Немцы хотя и строили изо всех сил социализм, и некоторые остатки капитализма сохранили, в частности, у них осталось (да и появилось) много небольших частных предприятий. И из-за этого немцев в Европе все же воспринимали совсем не так как СССР и разные там капиталисты с удовольствием участвовали в проводившихся в Лейпциге ярмарках. И европейкие капиталисты, и американские: все они изо всех сил старались Германию обособить от Советского СОбза и немцам часто продавали даже то, что в СССР ни при каких условиях не поставлялось. Но и покупали много германских товаров тоже, так что мне выставить на этой ярмарке свои гитары…
У меня сейчас гитары были вообще лучшими в мире. И вовсе не потому, что те же, скажем, Гибсон или Фендер делали гитары хуже, напротив, они делали их куда как лучше. Но мои гитары были лучшими в мире — и это отнюдь не было оксюмороном. Потому что электрогитара — инструмент, в общем-то, примитивный, сейчас их в мире наверное десятки, если не сотни компаний выпускали.

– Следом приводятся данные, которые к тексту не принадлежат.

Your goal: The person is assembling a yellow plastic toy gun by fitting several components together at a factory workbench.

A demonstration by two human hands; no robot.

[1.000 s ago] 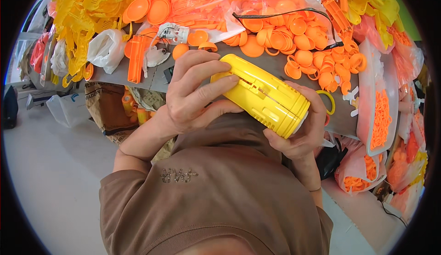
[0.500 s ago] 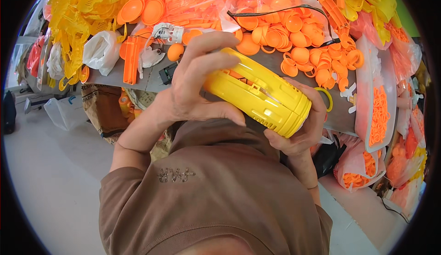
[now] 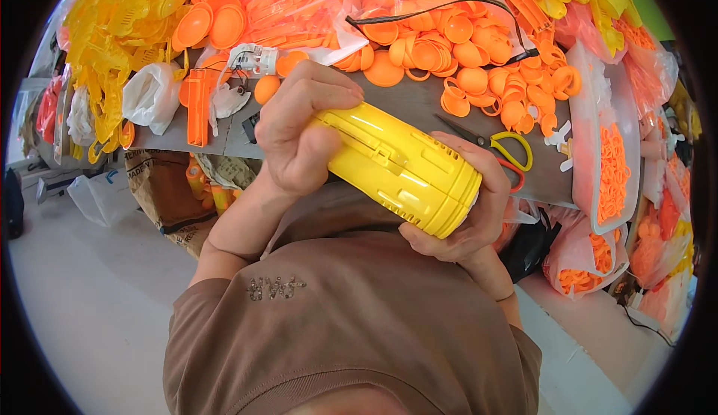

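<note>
A glossy yellow plastic casing (image 3: 400,168), long and rounded with a ribbed right end, is held tilted in front of my chest, its right end lower. My left hand (image 3: 303,127) is closed round its upper left end, fingers over the top and thumb folded in against it. My right hand (image 3: 467,209) cups the lower right end, thumb beneath and fingers round the far side. A raised catch and slots show along the casing's side; its ends are mostly hidden by my hands. Just beyond my right hand lie scissors (image 3: 493,143) with yellow and red handles.
Orange cup-shaped parts (image 3: 434,52) cover the grey table's (image 3: 426,104) far side. Yellow parts (image 3: 123,33) pile up at left, near a white bag (image 3: 153,97) and an orange rectangular piece (image 3: 197,108). At right stands a clear bin (image 3: 587,157) of orange clips.
My left hand has gone from a wide spread grasp to a tighter hold. The gap along the casing, with orange inside, no longer shows. The scissors have come into fuller view.
</note>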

Но гитара электрическая от акустической отличалась как небо и земля: в электрогитаре больше, наверное, девяноста процентов качества определялась электроникой. А вот «дерево» значило довольно немного, и здесь как раз на сто процентов действовал принцип «чем хуже, тем лучше».

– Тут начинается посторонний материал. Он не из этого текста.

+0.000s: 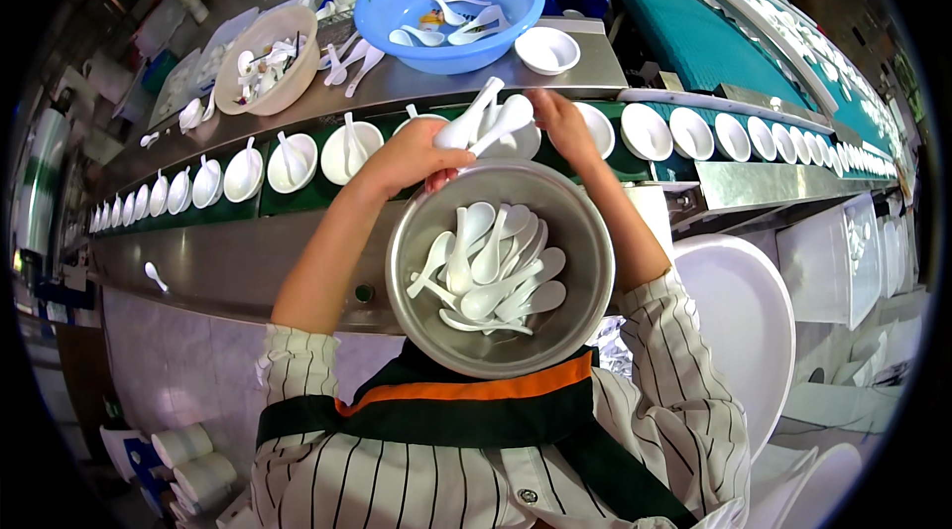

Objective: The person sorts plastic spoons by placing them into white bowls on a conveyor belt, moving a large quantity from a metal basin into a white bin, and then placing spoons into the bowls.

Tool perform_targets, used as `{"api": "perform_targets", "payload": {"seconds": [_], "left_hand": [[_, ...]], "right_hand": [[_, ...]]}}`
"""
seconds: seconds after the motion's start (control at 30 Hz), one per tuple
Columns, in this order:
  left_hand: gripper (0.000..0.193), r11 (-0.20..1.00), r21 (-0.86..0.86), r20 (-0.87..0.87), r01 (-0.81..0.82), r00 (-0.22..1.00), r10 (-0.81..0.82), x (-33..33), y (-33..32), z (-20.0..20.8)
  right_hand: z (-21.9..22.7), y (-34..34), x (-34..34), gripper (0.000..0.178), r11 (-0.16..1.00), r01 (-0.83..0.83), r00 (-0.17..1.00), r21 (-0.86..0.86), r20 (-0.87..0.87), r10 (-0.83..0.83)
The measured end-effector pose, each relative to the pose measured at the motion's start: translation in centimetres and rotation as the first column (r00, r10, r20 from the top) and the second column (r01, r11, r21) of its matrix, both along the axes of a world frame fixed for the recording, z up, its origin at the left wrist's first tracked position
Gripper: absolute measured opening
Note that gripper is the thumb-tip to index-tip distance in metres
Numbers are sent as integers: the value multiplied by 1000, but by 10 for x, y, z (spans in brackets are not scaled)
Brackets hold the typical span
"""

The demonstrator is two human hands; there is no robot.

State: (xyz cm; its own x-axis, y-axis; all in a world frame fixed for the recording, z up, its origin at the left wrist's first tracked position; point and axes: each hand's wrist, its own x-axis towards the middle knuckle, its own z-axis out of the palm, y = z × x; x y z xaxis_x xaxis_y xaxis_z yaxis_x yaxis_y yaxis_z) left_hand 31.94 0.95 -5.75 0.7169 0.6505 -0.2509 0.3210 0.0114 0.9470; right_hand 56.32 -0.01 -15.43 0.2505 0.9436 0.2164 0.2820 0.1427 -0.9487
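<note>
My left hand (421,154) is closed round a bunch of white spoons (468,122) above the far rim of a steel bowl (409,306). Several more white spoons (486,256) lie heaped inside that bowl, close against my body. Just right of the held spoons is my right hand (567,129), its fingertips partly hidden; whether they grip a spoon cannot be made out. Beneath the hands, a small white bowl (521,144) is partly covered on the green conveyor belt (322,186). White bowls with a spoon in each, such as this one (291,164), line the belt to the left.
Bowls without visible spoons, like this white bowl (647,132), run along the belt to the right. Beyond stand a blue basin (446,58) and a beige basin (268,103), both containing spoons. One white bowl (547,51) rests beside the blue basin. A teal conveyor (704,38) slopes away at far right.
</note>
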Motion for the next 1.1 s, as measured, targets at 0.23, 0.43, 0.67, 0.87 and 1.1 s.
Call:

Лучшим деревом для электрогитар (для корпусов этих гитар) была ольха, и в США лучшей была ольха их флоридских болот. Но вот ольха из болот уже колхидских именно для изготовления корпусов гитар была даже лучше флоридской: она росла очень быстро и поэтому получалась более «акустически нейтральной». А для грифов Минместпрому удалось закупить довольно много канадского клена: пока что именно это дерево считалось «оптимальным». Не лучшим, но именно оптимальным — потому что грифы из более «лучших» деревяшек стоили как крыло от «Боинга». Что же до накладок на гриф, то тот же Гибсон предпочитал палисандровые — которые были на порядок хуже эбеновых. А эбен — дерево ну очень дорогое…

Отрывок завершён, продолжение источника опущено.